*EXERCISE DIRECTIONS*
Once the data has been read, return all of it precisely as written.

*SUPPLIED MATERIAL*
Start of Block
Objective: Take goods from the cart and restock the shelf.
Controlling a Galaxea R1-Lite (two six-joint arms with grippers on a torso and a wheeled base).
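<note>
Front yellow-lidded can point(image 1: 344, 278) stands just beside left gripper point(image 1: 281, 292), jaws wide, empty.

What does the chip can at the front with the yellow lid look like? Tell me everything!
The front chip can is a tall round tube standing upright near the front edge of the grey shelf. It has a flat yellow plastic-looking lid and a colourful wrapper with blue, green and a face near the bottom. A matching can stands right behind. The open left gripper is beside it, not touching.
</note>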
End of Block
*ANSWER AREA*
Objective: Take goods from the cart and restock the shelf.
Controlling a Galaxea R1-Lite (two six-joint arms with grippers on a torso and a wheeled base).
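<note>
Front yellow-lidded can point(image 1: 344, 278) stands just beside left gripper point(image 1: 281, 292), jaws wide, empty.

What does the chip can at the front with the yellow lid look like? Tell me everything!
The front chip can is a tall round tube standing upright near the front edge of the grey shelf. It has a flat yellow plastic-looking lid and a colourful wrapper with blue, green and a face near the bottom. A matching can stands right behind. The open left gripper is beside it, not touching.
</note>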

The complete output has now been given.